Just a little more adored is another masterpiece by him, aranyak, not very popular, even though I don’t know why, may be because most of the people don’t feel strong bonding with nature. The bonding which is reflected in every line of this book. Now, as I am writing this a piece of me is asking me to get up and get the book and start reading it. it’s a fantastic, divine story of a surveyor appointed by a landlord to chop off a forest and sell that land, how he fell in love with that forest and how it broke his heart when he had to order his people to chop it off. I will never forget those descriptions of simple life of rural people and tribals. The gorgeous beauty of virgin forest.

 

He was one of his kind writers, one of those who has left a priceless heritage for coming generations, books which can be relished again and again with same love.

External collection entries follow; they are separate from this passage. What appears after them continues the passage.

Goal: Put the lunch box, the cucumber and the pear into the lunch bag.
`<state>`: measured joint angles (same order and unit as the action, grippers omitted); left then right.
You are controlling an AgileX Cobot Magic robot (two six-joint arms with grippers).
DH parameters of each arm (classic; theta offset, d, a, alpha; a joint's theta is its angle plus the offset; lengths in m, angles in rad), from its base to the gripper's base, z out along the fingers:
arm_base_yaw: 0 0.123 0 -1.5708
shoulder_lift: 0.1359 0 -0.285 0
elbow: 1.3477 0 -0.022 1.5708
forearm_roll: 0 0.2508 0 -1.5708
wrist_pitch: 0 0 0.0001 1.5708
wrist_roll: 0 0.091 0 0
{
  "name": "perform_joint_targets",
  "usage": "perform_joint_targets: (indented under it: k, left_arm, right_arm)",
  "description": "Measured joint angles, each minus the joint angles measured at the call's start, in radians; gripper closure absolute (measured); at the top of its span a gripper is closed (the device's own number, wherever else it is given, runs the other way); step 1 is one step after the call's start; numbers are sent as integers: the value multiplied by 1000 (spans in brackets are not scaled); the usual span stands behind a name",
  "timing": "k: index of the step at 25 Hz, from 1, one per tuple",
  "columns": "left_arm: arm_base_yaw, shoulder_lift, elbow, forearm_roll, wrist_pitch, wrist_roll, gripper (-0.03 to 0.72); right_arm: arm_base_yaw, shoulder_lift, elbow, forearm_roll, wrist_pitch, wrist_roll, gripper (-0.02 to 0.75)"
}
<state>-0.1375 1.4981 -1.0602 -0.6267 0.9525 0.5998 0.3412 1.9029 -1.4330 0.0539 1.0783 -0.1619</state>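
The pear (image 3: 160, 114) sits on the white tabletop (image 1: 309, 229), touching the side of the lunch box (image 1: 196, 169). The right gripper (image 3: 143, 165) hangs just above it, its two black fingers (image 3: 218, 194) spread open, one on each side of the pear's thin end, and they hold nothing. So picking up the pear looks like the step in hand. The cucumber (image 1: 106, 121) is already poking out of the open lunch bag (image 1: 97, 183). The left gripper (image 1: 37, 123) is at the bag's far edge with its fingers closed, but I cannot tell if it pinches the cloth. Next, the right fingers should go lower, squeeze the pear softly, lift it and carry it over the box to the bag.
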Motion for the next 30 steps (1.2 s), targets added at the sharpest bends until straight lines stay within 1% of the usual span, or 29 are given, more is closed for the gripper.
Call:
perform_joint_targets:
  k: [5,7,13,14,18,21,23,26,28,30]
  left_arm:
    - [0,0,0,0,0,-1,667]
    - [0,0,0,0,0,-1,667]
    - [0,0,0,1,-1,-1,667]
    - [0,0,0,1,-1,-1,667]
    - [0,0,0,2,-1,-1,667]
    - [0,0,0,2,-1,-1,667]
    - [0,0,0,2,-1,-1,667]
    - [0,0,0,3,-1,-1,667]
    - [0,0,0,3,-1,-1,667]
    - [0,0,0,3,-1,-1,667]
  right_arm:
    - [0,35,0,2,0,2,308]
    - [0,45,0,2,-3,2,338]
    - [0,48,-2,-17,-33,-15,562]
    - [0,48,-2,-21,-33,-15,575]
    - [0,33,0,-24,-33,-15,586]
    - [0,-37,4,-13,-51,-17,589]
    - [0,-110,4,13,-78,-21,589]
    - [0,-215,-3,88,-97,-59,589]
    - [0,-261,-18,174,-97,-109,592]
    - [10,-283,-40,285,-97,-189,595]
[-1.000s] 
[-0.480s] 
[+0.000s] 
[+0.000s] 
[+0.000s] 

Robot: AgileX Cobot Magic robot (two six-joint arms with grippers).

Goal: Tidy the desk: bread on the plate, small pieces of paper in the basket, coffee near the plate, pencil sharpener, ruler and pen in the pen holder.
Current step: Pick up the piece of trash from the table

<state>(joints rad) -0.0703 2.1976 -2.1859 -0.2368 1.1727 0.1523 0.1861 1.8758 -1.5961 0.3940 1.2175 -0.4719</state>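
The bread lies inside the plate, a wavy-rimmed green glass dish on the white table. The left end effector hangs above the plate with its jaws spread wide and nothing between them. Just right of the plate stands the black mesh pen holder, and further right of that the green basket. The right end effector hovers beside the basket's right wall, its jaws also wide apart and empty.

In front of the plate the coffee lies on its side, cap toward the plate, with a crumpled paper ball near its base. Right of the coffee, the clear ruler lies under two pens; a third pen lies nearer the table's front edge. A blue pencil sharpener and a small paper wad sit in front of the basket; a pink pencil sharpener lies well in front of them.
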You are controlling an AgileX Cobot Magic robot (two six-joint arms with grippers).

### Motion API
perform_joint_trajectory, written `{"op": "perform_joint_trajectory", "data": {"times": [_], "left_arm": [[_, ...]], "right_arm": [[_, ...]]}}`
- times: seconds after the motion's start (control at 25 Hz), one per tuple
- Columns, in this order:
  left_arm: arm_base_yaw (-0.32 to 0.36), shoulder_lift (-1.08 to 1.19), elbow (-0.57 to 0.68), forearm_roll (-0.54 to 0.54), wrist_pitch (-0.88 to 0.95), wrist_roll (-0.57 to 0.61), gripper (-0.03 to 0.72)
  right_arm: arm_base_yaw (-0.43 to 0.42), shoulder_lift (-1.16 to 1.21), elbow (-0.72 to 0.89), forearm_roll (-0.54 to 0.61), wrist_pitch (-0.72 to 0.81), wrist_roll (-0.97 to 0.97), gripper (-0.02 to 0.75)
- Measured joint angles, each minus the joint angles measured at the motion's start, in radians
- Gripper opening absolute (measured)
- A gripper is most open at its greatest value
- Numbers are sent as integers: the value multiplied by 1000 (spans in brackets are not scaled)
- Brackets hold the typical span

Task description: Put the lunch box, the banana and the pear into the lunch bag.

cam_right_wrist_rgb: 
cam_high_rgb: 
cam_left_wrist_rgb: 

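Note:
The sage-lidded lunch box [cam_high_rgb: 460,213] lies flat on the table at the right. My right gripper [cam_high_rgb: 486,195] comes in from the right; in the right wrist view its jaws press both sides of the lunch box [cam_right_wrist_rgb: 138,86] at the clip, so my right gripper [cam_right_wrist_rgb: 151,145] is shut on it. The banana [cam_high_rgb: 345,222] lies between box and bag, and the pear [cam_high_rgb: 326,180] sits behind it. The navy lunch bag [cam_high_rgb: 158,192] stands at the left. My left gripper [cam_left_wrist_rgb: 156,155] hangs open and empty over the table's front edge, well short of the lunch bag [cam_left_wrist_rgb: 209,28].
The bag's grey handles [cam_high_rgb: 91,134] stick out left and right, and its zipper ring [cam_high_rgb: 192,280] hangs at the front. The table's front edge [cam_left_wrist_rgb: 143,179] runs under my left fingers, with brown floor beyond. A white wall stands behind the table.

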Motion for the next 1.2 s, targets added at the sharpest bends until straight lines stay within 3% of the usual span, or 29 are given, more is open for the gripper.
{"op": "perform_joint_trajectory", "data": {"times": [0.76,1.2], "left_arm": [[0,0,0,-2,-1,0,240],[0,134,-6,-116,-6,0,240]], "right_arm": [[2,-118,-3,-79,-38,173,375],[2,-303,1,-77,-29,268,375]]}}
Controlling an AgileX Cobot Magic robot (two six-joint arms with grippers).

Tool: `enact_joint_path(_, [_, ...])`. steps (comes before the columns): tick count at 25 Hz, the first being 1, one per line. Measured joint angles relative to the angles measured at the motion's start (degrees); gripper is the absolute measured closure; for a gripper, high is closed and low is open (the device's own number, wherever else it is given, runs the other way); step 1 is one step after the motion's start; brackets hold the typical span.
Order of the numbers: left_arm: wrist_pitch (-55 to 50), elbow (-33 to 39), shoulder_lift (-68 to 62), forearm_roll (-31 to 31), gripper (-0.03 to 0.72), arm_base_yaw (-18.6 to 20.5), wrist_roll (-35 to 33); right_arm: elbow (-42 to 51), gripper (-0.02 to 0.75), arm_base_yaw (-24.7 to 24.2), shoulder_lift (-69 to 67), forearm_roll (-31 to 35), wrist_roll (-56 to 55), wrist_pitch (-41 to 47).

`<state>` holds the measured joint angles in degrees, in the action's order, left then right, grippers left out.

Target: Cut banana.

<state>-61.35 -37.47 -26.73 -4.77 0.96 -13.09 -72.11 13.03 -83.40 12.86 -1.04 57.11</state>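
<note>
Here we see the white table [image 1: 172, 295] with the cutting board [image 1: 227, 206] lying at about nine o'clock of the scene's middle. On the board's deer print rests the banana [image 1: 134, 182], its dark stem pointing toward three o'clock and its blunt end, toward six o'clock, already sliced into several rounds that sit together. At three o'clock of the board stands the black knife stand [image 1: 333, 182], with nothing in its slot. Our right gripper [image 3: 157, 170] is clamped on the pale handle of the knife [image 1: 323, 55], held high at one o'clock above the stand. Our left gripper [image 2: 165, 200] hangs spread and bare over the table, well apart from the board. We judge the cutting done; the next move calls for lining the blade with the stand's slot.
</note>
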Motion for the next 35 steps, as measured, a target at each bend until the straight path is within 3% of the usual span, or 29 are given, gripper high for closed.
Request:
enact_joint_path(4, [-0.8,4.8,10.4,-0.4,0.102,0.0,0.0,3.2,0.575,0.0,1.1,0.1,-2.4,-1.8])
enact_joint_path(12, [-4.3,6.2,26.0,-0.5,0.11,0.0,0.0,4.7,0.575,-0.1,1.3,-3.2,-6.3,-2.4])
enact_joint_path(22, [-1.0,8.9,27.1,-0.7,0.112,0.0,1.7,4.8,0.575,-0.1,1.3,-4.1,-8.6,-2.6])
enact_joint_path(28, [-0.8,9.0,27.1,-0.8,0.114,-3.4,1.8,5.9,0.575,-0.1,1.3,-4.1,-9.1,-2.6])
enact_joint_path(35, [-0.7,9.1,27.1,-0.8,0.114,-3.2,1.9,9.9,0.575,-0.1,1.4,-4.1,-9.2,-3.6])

Tuesday, December 29, 2009

Aranyak

Its written by my favourite Bengali author, bibhutibhushan bandhopadhyay. The writer of the novel “Pather panchali” story of  Satyajit Ray ‘s legendary movie of the same name.

 

Aranyak means “of forest”. It’s a fabulous story of few years spent by a man in a remote forest covered land of Bihar. A fashionable young man of Kolkata, who had to go to Bihar for livelihood,.  How he fell in love with forest and its people. The innocent people of rural Bihar,. Who were so poor that they used to throng his Kachhari (office) to eat the leftover rice.  

 

First he was sick of that desolate land, without any companionship with kindred souls. Then he slowly fell in love with the nature. It unraveled its virgin beauty to his mesmerized eyes. In the nights he spent on horse back traveling from one place to other, while miles of land lay in front of him, miles behind him and above him the moon shined in a magical glory.

 

The acute poverty of local people, their pain, innocence, exploitations. The  cruelty of those who had the power.

 

How he tried to fill up a local pond with different types of flowers with the help of a person who was equally in love with the place. Then the sad part starts and he had to chop down the forests and every thing to distribute the lands, mostly to the corrupt and powerful people. Finally his return to Kolkata with ever-lasting memory of that beautiful place, virgin nature and human beings.